The shared fixtures buildOOBFixture and buildInRangeFixture (services/legacy/netsync/handle_block_test.go) construct a txmap.NewSyncedMap[...](2) and immediately insert 2 entries, leaving len == limit. The _NilParentTx tests then do a third Set on the already-present parent key. go-tx-map's setUnlocked runs its eviction branch whenever len(m) >= limit, including on key-update, and evicts a random item via Go's randomized map iteration:

// vendor: bsv-blockchain/go-tx-map synced.go
func (m *SyncedMap[K, V]) setUnlocked(key K, value V) {
    if m.limit > 0 && len(m.m) >= m.limit {
        for k := range m.m { delete(m.m, k); break } // random eviction
    }
    m.m[key] = value
}

~50% of runs the child is evicted, so when the SUT calls extendFromTxMap(ctx, child, txMap) its very first lookup (txMap.Get(*tx.TxIDChainHash())) misses and returns a ProcessingError instead of reaching the nil-parent branch under test.

Fix

Drop the (2) limit on both fixtures — the production path sizes the map by block tx count, not 2 — and add a short comment explaining the eviction trap so the next person who copies the fixture doesn't fall into the same hole.

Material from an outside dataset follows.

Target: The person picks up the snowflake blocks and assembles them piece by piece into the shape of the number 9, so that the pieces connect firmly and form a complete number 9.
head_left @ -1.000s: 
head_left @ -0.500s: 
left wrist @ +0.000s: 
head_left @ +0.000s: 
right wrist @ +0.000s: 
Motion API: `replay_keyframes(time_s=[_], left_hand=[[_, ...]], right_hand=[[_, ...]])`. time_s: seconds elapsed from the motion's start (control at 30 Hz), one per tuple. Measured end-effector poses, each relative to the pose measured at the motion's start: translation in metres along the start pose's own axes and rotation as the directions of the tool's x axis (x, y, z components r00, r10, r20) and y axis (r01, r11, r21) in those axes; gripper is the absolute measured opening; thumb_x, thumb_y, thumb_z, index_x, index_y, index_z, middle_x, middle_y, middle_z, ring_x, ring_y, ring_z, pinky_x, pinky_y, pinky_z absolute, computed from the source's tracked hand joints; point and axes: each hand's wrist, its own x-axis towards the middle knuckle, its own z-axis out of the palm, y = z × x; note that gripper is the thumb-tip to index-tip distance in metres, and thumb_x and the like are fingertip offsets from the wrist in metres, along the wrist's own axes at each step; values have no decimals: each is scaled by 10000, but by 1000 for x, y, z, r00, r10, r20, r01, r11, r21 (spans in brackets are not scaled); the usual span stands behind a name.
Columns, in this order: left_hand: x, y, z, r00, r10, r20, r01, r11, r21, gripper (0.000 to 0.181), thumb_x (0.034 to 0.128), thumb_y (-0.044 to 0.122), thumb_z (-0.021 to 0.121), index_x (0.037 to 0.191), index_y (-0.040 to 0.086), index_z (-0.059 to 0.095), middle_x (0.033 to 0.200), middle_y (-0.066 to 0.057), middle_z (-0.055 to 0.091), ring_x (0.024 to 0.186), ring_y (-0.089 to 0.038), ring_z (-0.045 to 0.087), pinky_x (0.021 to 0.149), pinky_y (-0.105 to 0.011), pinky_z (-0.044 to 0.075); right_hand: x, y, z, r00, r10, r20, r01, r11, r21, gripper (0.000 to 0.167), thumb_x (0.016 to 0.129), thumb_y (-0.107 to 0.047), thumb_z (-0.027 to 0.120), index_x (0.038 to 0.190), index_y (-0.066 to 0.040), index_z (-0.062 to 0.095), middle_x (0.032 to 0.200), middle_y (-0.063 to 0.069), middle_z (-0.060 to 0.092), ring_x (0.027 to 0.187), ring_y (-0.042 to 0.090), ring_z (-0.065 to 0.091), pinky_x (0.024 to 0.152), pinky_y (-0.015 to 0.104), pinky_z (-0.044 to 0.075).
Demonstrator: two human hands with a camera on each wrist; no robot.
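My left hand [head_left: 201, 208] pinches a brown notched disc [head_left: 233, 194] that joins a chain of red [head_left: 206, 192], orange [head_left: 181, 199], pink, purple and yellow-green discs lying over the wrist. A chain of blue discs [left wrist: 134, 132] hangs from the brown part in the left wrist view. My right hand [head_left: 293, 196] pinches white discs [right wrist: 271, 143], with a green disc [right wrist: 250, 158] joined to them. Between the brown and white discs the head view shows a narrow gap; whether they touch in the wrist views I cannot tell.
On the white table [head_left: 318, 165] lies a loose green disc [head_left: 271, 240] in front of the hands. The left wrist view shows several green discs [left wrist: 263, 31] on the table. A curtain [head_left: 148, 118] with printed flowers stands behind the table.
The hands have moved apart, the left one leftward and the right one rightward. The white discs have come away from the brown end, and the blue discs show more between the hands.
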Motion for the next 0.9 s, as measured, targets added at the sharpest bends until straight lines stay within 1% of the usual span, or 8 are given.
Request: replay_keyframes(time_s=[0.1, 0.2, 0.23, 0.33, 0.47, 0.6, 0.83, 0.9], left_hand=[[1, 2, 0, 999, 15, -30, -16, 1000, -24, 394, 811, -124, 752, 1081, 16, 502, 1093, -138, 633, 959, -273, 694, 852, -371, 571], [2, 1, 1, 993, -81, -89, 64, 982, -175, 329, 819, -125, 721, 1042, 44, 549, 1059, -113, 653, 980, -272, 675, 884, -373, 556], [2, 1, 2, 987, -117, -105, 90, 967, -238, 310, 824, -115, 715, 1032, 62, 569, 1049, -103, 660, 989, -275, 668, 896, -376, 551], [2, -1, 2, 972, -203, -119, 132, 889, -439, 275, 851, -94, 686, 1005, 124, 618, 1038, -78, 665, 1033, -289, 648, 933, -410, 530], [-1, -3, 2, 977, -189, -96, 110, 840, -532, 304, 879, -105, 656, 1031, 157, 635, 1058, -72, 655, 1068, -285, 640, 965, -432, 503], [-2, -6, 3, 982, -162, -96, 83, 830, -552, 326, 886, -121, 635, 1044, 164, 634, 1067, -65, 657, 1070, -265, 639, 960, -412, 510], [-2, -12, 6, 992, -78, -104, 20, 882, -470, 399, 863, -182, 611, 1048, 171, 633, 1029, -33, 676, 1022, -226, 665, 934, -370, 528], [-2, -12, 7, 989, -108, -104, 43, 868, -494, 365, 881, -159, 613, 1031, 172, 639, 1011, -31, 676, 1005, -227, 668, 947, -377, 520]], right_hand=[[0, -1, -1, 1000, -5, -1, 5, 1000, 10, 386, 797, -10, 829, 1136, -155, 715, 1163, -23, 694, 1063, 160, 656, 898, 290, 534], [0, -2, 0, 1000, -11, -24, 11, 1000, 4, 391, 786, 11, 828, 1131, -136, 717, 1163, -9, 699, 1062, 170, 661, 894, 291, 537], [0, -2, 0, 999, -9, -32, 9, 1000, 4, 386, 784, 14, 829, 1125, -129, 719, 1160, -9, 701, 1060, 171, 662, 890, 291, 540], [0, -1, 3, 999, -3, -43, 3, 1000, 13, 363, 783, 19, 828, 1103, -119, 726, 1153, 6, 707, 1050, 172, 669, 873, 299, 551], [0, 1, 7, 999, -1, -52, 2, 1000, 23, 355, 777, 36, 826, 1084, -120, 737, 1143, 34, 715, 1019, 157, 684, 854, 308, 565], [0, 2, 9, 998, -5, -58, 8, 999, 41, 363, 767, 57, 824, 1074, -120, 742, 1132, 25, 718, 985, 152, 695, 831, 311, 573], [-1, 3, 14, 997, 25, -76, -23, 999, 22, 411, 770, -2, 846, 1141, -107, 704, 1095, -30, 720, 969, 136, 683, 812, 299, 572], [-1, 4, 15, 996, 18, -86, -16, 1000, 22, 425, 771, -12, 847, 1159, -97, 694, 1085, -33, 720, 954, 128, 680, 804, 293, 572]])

This is purely a test-fixture change; no production code is touched.

Repro / verification

Before, locally on upstream/main:

go test -count=10 -race -tags testtxmetacache \
  -run "TestSyncManager_(extendFromTxMap|ExtendTransaction)_NilParentTx" \
  ./services/legacy/netsync/
# FAIL: ~50% of iterations

After this patch:

go test -count=20 -race -tags testtxmetacache \
  -run "TestSyncManager_(extendFromTxMap|ExtendTransaction)" \
  ./services/legacy/netsync/
# 120 passed

Note

Strictly speaking the eviction logic in go-tx-map is also wrong (setUnlocked should not evict when the key already exists). Worth chasing upstream as a follow-up, but the fixture is the test-side defect that's blocking CI today.

Surfaced while investigating CI red on #863, which doesn't touch this package — see #863 for context.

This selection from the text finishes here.